— What is expected —
Copy out every entry that follows, without a single picture.

Recorded data

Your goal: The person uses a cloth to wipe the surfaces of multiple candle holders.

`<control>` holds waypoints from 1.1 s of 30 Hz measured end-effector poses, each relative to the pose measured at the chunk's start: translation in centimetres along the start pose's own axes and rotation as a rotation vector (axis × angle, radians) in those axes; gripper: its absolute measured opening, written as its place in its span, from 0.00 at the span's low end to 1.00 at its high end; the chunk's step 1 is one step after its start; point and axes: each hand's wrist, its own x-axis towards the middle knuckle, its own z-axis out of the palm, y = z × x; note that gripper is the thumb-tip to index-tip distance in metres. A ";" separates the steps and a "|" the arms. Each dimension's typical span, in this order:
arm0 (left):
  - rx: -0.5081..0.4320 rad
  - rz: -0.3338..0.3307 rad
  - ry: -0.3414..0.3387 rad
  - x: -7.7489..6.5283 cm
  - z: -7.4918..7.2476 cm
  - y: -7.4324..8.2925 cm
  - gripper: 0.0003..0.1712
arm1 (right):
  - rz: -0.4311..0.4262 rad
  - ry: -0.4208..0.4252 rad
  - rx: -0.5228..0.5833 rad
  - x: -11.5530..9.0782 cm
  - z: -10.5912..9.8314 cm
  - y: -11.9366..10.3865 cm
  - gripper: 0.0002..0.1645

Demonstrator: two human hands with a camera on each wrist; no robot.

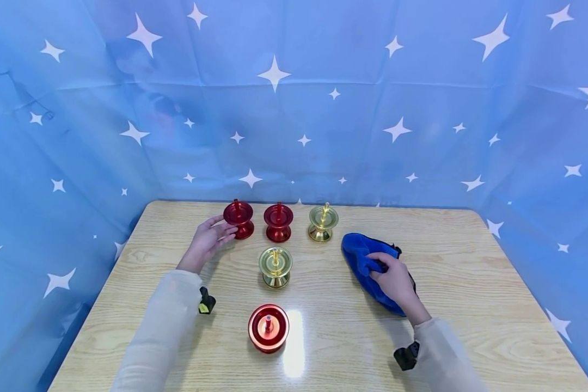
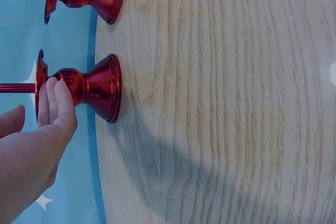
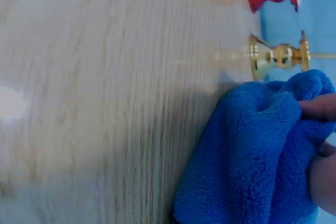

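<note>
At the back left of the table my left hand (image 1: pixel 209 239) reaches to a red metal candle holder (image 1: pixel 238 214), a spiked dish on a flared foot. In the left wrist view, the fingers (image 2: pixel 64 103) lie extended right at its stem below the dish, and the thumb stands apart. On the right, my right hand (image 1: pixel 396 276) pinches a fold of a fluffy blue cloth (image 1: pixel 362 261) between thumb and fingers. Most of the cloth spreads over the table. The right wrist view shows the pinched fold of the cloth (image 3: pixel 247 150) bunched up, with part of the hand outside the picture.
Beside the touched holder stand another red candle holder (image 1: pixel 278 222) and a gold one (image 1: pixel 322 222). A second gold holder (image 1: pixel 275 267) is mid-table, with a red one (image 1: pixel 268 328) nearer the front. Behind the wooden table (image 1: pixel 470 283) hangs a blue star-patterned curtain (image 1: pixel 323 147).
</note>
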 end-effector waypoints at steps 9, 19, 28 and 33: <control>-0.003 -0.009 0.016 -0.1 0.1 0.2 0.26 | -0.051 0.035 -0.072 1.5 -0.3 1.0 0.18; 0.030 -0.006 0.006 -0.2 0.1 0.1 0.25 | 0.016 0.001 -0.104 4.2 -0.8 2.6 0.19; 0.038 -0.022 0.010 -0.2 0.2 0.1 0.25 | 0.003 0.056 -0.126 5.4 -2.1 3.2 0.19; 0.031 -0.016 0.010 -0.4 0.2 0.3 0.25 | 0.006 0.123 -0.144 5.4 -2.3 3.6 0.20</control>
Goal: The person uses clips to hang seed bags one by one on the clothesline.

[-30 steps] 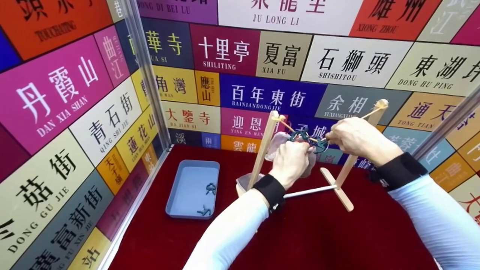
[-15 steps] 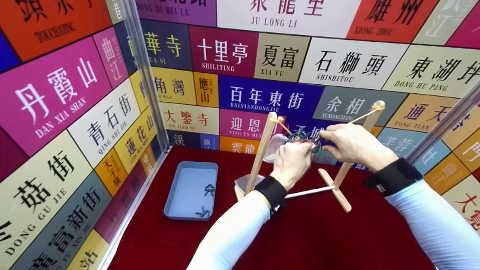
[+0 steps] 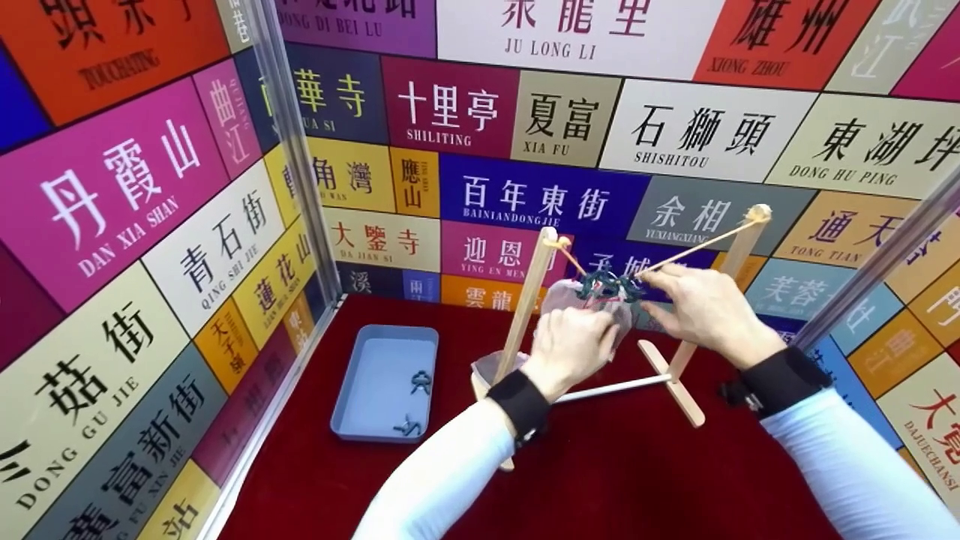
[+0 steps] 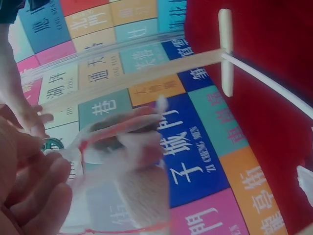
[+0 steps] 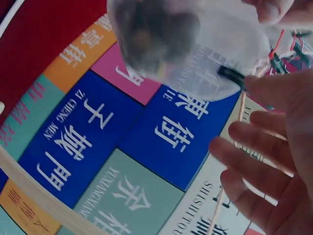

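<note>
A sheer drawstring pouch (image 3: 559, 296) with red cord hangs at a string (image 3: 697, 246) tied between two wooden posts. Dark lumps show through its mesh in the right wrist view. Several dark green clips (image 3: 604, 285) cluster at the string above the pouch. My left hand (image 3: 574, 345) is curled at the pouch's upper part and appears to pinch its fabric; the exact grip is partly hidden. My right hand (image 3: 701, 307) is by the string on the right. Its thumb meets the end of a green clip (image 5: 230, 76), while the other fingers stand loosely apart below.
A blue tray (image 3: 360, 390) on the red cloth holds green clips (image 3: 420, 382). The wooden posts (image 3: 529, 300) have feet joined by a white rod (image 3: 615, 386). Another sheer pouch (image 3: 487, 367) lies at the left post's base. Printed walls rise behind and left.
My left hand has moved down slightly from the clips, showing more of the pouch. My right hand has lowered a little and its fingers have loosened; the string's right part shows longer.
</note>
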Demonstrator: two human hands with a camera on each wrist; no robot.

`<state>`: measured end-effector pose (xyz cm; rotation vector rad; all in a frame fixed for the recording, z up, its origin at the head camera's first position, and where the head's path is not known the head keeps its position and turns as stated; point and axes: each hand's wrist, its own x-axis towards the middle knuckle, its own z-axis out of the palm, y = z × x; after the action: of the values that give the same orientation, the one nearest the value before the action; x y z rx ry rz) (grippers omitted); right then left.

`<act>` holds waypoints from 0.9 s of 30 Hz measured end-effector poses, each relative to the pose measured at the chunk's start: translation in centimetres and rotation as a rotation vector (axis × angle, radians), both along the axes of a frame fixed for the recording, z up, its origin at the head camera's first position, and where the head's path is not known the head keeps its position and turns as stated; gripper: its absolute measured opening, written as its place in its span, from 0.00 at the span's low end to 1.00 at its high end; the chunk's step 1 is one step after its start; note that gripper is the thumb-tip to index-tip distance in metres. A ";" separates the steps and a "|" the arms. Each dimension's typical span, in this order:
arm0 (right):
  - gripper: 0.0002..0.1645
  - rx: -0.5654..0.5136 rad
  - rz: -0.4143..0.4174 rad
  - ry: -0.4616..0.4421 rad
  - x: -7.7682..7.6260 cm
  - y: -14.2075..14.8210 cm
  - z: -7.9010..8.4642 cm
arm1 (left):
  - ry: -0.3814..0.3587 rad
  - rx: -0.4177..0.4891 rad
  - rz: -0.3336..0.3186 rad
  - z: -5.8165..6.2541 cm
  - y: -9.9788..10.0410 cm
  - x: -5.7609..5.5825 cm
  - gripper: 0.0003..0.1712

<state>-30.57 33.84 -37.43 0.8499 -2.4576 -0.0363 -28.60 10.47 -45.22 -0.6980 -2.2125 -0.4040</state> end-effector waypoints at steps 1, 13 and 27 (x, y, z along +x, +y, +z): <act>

— Written response —
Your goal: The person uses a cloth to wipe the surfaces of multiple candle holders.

`<control>` holds waypoints from 1.1 s of 30 Hz measured end-effector poses, each relative to the pose measured at the chunk's start: translation in centimetres along the start pose's own axes and rotation as a rotation vector (axis × angle, radians) in those axes; gripper: its absolute measured opening, written as its place in its span, from 0.00 at the span's low end to 1.00 at its high end; the chunk's step 1 is one step after its start; point and axes: each hand's wrist, its own x-axis towards the middle knuckle, its own z-axis out of the palm, y = z × x; note that gripper is the thumb-tip to index-tip distance in metres. A ";" separates the steps and a "|" the arms. Each dimension's typical span, in this order:
arm0 (left):
  - rx: -0.5081..0.4320 rad
  - rz: -0.3338..0.3307 rad
  - ry: -0.3414..0.3387 rad
  - x: -7.7489..6.5283 cm
  - z: -7.4918..7.2476 cm
  - y: -7.4324..8.2925 cm
  - gripper: 0.0003..0.1712
arm1 (right):
  - rz: -0.4311..0.4262 rad
  - ry: -0.4208..0.4252 rad
  - rx: -0.5228..0.5833 rad
  - x: -11.5530..9.0782 cm
  - z: -10.5912..9.8314 cm
  - y: -11.9366..10.3865 cm
  - gripper: 0.0002..0.1645

Demonstrator: two human hands with a camera on each wrist; no robot.


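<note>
At the back left of the table my left hand (image 1: pixel 209 239) reaches to a red metal candle holder (image 1: pixel 238 214), a spiked dish on a flared foot. In the left wrist view, the fingers (image 2: pixel 64 103) lie extended right at its stem below the dish, and the thumb stands apart. On the right, my right hand (image 1: pixel 396 276) pinches a fold of a fluffy blue cloth (image 1: pixel 362 261) between thumb and fingers. Most of the cloth spreads over the table. The right wrist view shows the pinched fold of the cloth (image 3: pixel 247 150) bunched up, with part of the hand outside the picture.
Beside the touched holder stand another red candle holder (image 1: pixel 278 222) and a gold one (image 1: pixel 322 222). A second gold holder (image 1: pixel 275 267) is mid-table, with a red one (image 1: pixel 268 328) nearer the front. Behind the wooden table (image 1: pixel 470 283) hangs a blue star-patterned curtain (image 1: pixel 323 147).
</note>
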 end-effector waypoints at steps 9, 19, 28 and 33: <control>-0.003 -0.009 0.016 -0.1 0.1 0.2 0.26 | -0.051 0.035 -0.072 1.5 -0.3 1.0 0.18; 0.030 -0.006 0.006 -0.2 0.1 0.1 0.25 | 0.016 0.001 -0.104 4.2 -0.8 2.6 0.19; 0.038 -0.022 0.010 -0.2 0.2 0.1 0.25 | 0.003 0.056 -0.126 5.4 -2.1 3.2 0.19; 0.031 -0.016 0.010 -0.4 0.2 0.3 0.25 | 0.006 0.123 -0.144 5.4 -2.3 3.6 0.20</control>
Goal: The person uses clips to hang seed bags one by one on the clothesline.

[-30 steps] 
[-15 steps] 
[+0 steps] 
[+0 steps] 
[+0 steps] 

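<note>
A sheer drawstring pouch (image 3: 559, 296) with red cord hangs at a string (image 3: 697, 246) tied between two wooden posts. Dark lumps show through its mesh in the right wrist view. Several dark green clips (image 3: 604, 285) cluster at the string above the pouch. My left hand (image 3: 574, 345) is curled at the pouch's upper part and appears to pinch its fabric; the exact grip is partly hidden. My right hand (image 3: 701, 307) is by the string on the right. Its thumb meets the end of a green clip (image 5: 230, 76), while the other fingers stand loosely apart below.
A blue tray (image 3: 360, 390) on the red cloth holds green clips (image 3: 420, 382). The wooden posts (image 3: 529, 300) have feet joined by a white rod (image 3: 615, 386). Another sheer pouch (image 3: 487, 367) lies at the left post's base. Printed walls rise behind and left.
My left hand has moved down slightly from the clips, showing more of the pouch. My right hand has lowered a little and its fingers have loosened; the string's right part shows longer.
</note>
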Demonstrator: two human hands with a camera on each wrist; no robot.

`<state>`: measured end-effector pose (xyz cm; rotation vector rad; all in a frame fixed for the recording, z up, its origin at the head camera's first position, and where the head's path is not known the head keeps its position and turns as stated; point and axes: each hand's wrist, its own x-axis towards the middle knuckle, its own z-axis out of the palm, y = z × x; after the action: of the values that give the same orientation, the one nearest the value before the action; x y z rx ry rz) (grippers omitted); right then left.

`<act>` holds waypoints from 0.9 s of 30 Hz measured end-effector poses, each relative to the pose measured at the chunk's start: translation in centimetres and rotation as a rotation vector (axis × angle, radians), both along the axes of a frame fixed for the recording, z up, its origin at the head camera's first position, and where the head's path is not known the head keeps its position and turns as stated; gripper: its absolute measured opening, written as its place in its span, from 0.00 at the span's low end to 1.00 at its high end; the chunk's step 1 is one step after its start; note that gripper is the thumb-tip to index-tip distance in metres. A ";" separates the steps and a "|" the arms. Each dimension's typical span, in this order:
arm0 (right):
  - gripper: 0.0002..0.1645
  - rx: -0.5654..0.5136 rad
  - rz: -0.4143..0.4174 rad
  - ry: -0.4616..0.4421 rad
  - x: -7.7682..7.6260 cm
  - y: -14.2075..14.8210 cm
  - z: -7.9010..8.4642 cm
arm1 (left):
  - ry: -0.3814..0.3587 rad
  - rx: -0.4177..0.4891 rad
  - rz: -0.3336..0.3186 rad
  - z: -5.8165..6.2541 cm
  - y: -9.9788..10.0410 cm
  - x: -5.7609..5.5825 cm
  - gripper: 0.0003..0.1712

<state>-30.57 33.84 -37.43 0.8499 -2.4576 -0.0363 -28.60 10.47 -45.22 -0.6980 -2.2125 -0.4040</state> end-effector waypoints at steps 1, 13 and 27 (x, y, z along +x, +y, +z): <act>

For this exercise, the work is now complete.